Из-за действий бесполого торчка у меня возникло определённое чувство дежавю.

И я мог поддаться этому. Мог, но я не был один. Как образно, абстрактно, так и буквально: в нашем противостоянии была третья метафизическая сущность. Злобная сучка, увлекающаяся куклами.

«Касание» скульптора прошло словно сквозь меня. В руках широко улыбающейся сучки застыла кукла, начав обращаться в глину.

Я же, получив возможность сделать новый манёвр, ринулся как образно, так и буквально вперёд — прямиком на животное, дорвавшееся до «сладкого».

Краски вновь погрузились в водоворот безумия.

* * *

Чарльз догадывался, что демон большую часть времени сдерживался. Для него просто не было смысла показывать свою истинную силу. Когда же у Феликса появлялась возможность проявить себя — прямо Чарльз воздействий Фишера не видел.

Скорее, лишь результат. Какие-то отдельные намёки на то, что произошло нечто… пожалуй, ломающее любое представление обо всём.

Хоть умом вечно мрачный мужчина и понимал, что перед ним находится безумно могущественный ублюдок, сам Чарльз всё ещё оставался человеком и… как уже говорилось ранее, просто привык к демону. Привык к тому уровню возможностей, что он показывает; привык к его безумию и повадкам. Это создало определённый образ. Образ могущественного, нестабильного и вместе с этим во многом уязвимого существа, с которым сквозь зубную боль, но можно уживаться. Какое-то время. Как-то. До определённого момента.

Но то, что Чарльзу пришлось увидеть, напрочь ломало любые представления о силе демона. О, можно сказать, мужчина увидел возможности твари… тварей в полной мере, и пусть он понимал, что осознавал дай Немое процентов десять от того, что видел, масштаб ужаса, в который он ненароком оказался втянут, приводил в настоящее отчаяние.

Специально или нет, появившийся из ниоткуда ещё один «другой» Фишер затянул их в… какую-то непередаваемую хренотень.

Чарльз впервые полностью оказался на чистом энергетическом плане, осознавая всё от и до. И пусть мужчина вполне справлялся с тем, что видел, его разум трещал по швам от того, как проходила потасовка трёх сумасшедших блондинов.

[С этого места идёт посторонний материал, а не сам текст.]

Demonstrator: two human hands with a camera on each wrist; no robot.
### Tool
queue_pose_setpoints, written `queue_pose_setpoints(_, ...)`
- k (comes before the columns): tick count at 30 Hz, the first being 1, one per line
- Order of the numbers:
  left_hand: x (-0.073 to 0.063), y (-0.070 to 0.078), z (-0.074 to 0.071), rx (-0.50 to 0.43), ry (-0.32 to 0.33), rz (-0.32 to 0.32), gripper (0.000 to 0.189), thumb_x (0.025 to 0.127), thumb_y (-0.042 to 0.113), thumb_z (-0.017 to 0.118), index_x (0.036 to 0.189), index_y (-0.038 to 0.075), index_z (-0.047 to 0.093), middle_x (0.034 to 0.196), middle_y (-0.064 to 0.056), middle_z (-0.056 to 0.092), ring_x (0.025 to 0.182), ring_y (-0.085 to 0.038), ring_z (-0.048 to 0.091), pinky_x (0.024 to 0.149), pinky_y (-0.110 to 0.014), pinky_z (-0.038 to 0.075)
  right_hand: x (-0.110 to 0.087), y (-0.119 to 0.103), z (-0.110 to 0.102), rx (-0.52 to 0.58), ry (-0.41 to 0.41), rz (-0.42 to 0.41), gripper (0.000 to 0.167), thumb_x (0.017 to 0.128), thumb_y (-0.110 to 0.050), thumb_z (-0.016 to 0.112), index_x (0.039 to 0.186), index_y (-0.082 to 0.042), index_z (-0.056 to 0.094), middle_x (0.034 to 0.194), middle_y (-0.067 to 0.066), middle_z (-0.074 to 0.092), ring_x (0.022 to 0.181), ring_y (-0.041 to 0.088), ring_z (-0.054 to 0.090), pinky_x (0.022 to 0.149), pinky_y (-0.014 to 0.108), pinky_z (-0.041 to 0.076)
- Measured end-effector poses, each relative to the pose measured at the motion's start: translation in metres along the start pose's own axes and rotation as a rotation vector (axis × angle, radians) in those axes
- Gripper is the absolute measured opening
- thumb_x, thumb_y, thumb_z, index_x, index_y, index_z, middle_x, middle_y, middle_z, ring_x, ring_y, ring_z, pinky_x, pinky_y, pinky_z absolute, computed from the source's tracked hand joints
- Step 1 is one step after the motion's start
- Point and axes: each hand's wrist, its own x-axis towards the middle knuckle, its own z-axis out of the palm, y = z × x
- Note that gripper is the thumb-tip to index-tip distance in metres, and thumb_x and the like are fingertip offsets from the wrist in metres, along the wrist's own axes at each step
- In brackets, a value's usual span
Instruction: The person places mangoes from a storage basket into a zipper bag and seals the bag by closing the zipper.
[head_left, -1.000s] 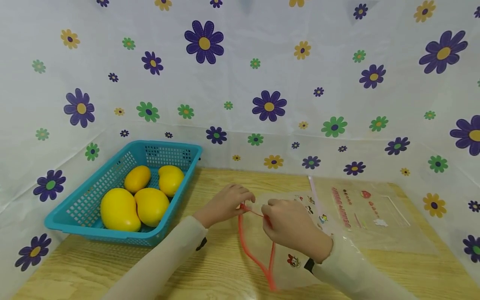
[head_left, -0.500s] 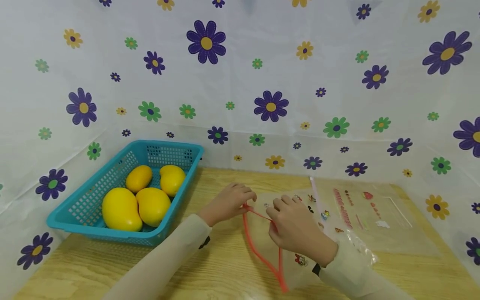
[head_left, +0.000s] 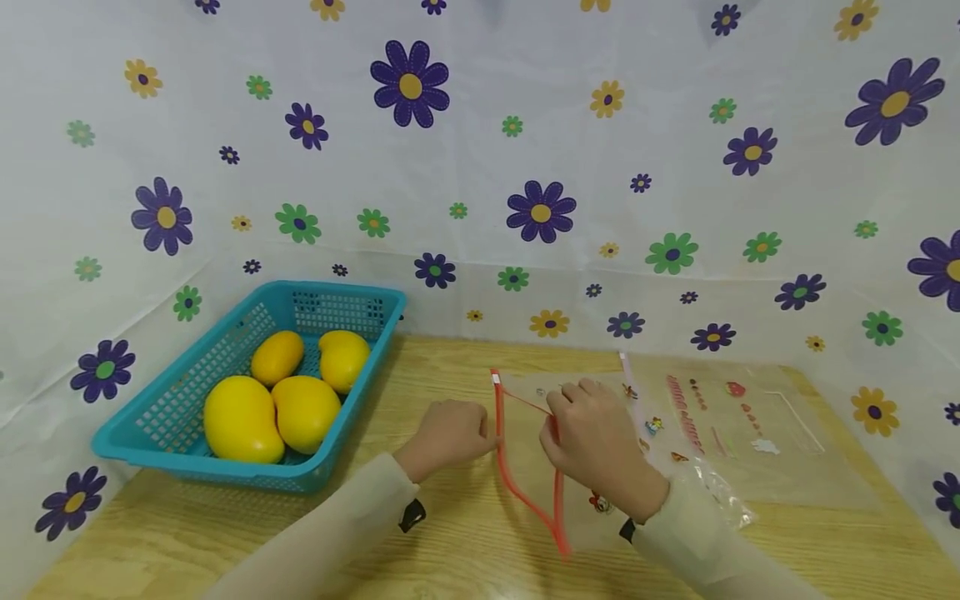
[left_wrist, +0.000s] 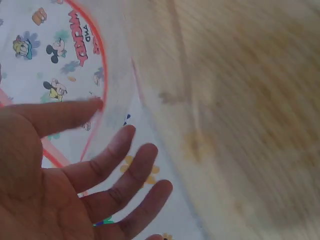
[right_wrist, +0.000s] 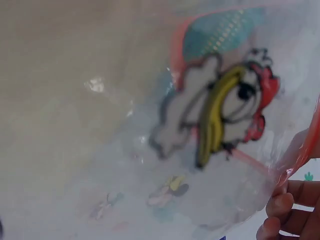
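A clear zip bag [head_left: 527,479] with a red zip edge and cartoon prints stands partly open at the middle of the table. My right hand [head_left: 596,437] pinches the far side of its red edge; in the right wrist view the fingertips [right_wrist: 281,205] bend round that rim. My left hand [head_left: 450,433] is at the near side of the mouth. Its thumb [left_wrist: 75,114] touches the red strip while the other fingers spread loosely, holding nothing. A white-and-red slider [head_left: 495,379] sits at the far end of the zip. Through the film, cartoon figures [right_wrist: 225,107] show large.
On the left, a blue basket [head_left: 225,477] holds several yellow mangoes [head_left: 242,418]. Another clear bag [head_left: 757,467] with a pale purple strip [head_left: 632,392] lies flat at the right. Floral sheeting [head_left: 480,150] rises behind the wooden table [head_left: 420,542].
My left hand has let go of the bag's far corner and come down along the zip edge towards me. The right hand keeps its pinch and has shifted slightly right.
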Motion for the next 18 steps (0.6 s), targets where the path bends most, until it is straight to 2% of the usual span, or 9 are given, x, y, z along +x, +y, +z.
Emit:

Казалось, само мироздание скручивалось под теми воздействиями, что они совершали. Бесчисленные вспышки энергии, смещение пространства, какие-то непонятные разрывы, уничтожающие весь энергетический мир. Наконец…

Плавящееся, словно глина, бытие. Раздвоение миров. Бесчисленные зеркальные отражения, разбивающиеся прямо на глазах, создававшие такие водовороты… чего-то, что их вновь подхватывало и куда-то выкидывало. В разные энергетические планы, разные физические миры, не отличающиеся, казалось, никак и вместе с этим отличающиеся чуть больше чем полностью.